From e7214d96ed0d27fd59054c1e0fbb6bc4b26fabc8 Mon Sep 17 00:00:00 2001
From: chengyongru <2755839590@qq.com>
Date: Mon, 27 Apr 2026 00:39:45 +0800
Subject: [PATCH] fix(long-task): add debug logging for step-level
 observability

---
 nanobot/agent/tools/long_task.py    | 54 ++++++++++++++++++++---------
 tests/agent/tools/test_long_task.py | 32 +++++++++++++++++
 2 files changed, 70 insertions(+), 16 deletions(-)

diff --git a/nanobot/agent/tools/long_task.py b/nanobot/agent/tools/long_task.py
index cc5d8c786..5f8d45a06 100644
--- a/nanobot/agent/tools/long_task.py
+++ b/nanobot/agent/tools/long_task.py
@@ -40,8 +40,9 @@ class HandoffTool(Tool):
     @property
     def description(self) -> str:
         return (
-            "You are done with this step.

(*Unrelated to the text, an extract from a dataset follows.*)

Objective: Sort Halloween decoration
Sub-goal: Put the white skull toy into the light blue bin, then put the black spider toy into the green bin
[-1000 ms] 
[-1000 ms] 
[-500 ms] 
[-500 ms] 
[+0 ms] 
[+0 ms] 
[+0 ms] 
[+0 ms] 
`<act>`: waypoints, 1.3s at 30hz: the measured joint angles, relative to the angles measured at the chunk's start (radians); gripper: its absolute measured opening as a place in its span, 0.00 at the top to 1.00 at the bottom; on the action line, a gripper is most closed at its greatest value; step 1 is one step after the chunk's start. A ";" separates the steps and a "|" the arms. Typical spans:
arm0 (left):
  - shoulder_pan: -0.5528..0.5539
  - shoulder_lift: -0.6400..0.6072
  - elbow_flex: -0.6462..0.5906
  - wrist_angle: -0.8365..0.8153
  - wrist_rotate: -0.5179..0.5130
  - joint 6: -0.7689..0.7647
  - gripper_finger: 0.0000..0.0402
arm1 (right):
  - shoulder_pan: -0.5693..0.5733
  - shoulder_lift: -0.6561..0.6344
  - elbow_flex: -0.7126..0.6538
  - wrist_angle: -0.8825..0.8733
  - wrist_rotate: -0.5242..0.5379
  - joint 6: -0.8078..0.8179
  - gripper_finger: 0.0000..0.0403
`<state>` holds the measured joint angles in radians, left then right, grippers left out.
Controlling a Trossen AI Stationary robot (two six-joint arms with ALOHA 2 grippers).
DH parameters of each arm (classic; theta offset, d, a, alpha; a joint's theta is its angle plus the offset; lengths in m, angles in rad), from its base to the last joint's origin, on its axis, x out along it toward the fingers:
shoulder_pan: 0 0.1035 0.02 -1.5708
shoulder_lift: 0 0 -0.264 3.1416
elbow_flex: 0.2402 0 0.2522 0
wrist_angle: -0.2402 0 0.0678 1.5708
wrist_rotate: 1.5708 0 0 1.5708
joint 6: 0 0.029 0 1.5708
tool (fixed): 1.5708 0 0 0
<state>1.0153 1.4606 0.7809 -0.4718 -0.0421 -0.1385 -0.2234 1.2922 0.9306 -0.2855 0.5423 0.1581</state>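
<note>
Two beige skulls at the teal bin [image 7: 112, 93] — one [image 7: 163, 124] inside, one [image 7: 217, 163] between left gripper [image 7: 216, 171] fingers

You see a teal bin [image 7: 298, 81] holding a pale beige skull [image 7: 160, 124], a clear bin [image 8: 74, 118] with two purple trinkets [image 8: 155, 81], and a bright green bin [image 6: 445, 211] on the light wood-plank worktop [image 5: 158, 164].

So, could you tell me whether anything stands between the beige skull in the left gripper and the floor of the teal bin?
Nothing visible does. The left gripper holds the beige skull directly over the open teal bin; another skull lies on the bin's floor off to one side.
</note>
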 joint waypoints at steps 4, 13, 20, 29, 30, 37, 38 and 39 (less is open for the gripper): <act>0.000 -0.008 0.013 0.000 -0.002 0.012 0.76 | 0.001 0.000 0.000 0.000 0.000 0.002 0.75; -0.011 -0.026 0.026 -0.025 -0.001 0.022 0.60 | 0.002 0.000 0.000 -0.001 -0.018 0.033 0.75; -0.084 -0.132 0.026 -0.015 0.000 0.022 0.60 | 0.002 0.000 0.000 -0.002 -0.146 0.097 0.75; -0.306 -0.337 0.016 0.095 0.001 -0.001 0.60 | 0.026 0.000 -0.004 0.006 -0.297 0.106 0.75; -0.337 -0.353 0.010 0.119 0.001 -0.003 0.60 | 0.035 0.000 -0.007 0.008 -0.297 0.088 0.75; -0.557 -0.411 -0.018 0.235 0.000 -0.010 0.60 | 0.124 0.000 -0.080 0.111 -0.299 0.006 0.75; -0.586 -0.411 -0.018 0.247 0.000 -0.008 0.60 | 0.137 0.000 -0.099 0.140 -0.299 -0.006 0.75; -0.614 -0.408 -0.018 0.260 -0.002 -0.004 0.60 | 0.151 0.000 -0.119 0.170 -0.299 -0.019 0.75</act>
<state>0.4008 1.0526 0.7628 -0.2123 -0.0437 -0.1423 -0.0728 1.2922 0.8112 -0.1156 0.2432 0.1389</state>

Pass control to the next step. "
-            "You MUST call this (or complete()) before your tool budget runs out."
+            "REQUIRED after finishing your work in this step. "
+            "Pass your progress summary to the next step. "
+            "Use complete() instead if the entire goal is achieved."
         )
 
     async def execute(self, message: str, **kwargs: Any) -> str:
@@ -88,15 +89,16 @@ _STEP_BUDGET = 8
 _BUDGET_EXHAUSTED_PREFIX = "Tool budget exhausted"
 
 _LONG_TASK_SYSTEM_PROMPT = """\
-You are one step in a chain. Do a small chunk of work, then call handoff().
+You are one step in a chain working toward a goal.
 
-1. Check the filesystem to see what's already done (ignore handoff notes).
-2. Do the next small piece of work.
-3. Call handoff() with what you did and where results are saved. \
-If everything is truly done, call complete() instead.
+1. Check the filesystem to see what's already done.
+2. Do the next piece of work. Write results to files as you go — \
+do NOT just collect information without producing output.
+3. When done with your chunk, call handoff() with a brief summary. \
+If the entire goal is finished, call complete() instead.
 
-You have very few tool calls. Do NOT try to finish everything. \
-Do one chunk, call handoff(), done.
+IMPORTANT: Write output to files early and often. If you run out of \
+tool calls, only what's on the filesystem survives.
 """
 
 
@@ -105,8 +107,7 @@ def _build_user_message(goal: str, step: int, handoff: str) -> str:
     budget_note = (
         f"\n\n---\n"
         f"Step {step + 1}. You have {_STEP_BUDGET} tool calls total. "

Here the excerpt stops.